Effects of csrA on the expression of a csrB-lacZ transcriptional fusion. Strains KSB837(csrB-lacZ) and TR1-5KSB837(csrB-lacZ csrA::kanR) were grown in Kornberg medium containing 0.5% glucose. Specific β-galactosidase activities for KSB837 and TR1-5KSB837 are shown as open and filled squares, respectively. Growth (A600) of these two strains is shown as open and filled circles, respectively. The data shown depict the averages of results from duplicate assays on a single culture at each time point.

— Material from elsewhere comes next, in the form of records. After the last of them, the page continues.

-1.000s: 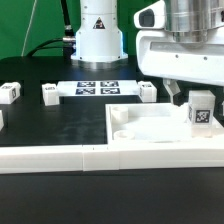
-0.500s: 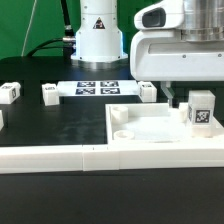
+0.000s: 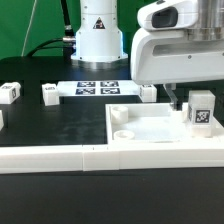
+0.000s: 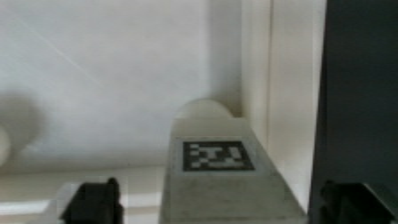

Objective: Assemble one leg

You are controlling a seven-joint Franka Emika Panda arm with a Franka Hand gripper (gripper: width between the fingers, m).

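Observation:
The leg (image 3: 201, 109), a small white post with a square tag, stands upright in the corner of the large white rimmed panel (image 3: 150, 128) at the exterior view's right. My gripper (image 3: 196, 100) hangs over it, with one dark finger (image 3: 177, 99) showing just beside the leg. In the wrist view the leg (image 4: 222, 170) lies between my two dark fingertips (image 4: 93, 200), with a gap on each side. My gripper (image 4: 222, 205) is open and straddles the leg without touching it. The panel rim (image 4: 267, 60) runs beside the leg.
Three more small tagged legs lie on the black table: two at the exterior view's left (image 3: 10, 92) (image 3: 50, 93), one behind the panel (image 3: 147, 91). The marker board (image 3: 98, 87) lies at the back. A long white border wall (image 3: 90, 158) runs along the front. The arm's base (image 3: 98, 35) stands behind.
The wrist and hand have shifted a little toward the exterior view's left above the leg. The leg and the other parts have not moved.

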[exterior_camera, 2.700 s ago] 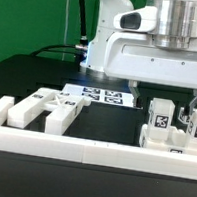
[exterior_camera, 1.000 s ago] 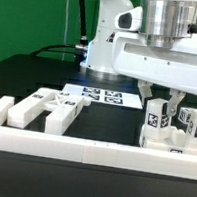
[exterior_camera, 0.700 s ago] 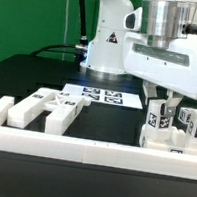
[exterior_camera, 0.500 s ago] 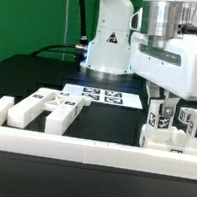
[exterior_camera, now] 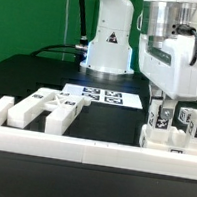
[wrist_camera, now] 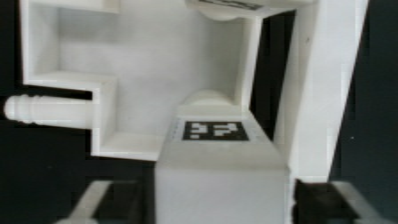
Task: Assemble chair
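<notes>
Loose white chair parts stand against the border rail. An upright tagged part stands at the exterior view's right, with another tagged part beside it and a low white piece at their foot. My gripper hangs straight down over the upright part, one finger on each side. In the wrist view the tagged part fills the space between the fingers, with a dark gap at each side. My gripper is open around it. A pegged white part lies beyond.
Several more white chair parts lie at the exterior view's left. The long white border rail runs along the front. The marker board lies flat behind, near the robot base. The table is black.
My gripper has moved toward the exterior view's left, turned about its vertical axis and come down around the upright tagged part. The parts have not moved.
</notes>
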You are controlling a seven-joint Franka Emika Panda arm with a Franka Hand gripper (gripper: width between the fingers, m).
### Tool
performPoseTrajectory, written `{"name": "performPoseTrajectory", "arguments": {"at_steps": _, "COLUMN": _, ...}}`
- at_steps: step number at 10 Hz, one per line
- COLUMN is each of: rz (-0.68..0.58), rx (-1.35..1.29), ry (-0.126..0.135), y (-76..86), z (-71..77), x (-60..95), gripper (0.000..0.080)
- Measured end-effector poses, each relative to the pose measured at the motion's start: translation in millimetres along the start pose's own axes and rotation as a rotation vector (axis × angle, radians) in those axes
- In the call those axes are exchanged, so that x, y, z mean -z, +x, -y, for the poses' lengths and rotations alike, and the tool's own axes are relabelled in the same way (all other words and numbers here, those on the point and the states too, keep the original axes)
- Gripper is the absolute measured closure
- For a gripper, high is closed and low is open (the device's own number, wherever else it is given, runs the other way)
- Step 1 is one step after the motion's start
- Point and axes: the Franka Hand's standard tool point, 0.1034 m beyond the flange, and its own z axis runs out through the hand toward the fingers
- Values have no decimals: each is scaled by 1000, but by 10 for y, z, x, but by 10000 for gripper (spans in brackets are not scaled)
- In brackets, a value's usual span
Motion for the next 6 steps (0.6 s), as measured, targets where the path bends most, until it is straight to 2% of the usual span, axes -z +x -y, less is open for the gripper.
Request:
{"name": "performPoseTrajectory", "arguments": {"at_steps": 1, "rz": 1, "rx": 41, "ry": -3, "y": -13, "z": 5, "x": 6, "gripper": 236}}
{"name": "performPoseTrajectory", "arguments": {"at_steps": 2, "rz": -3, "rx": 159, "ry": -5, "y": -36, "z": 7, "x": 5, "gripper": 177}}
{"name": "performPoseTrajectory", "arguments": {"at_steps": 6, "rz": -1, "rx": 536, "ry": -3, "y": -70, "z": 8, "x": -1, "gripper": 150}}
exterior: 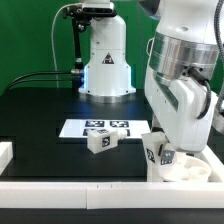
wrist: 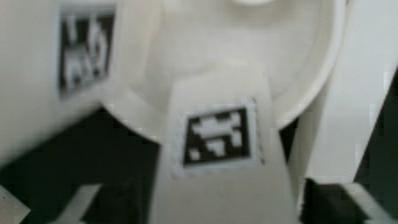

This experiment was repeated in its entirety with essentially identical results; specific β-galactosidase activity was ∼20-fold higher in the csrA wild-type strain.

FIG. 9

In vitro transcription-translation of the csrB-lacZ transcriptional fusion of pCBZ1. Reaction mixtures (35 μl) contained 2 μg of the cloning vector, pMLB1034, or pCBZ1 plasmid DNA and were conducted in the absence or presence of CsrA protein (provided as the CsrA-CsrB complex), as indicated, in an S-30 extract prepared from TR1-5BW3414 (csrA::kanR). One microgram of CsrA protein is equivalent to 0.15 nmol of the monomer. The position of β-galactosidase (LacZ) was identified using an unlabeled protein standard.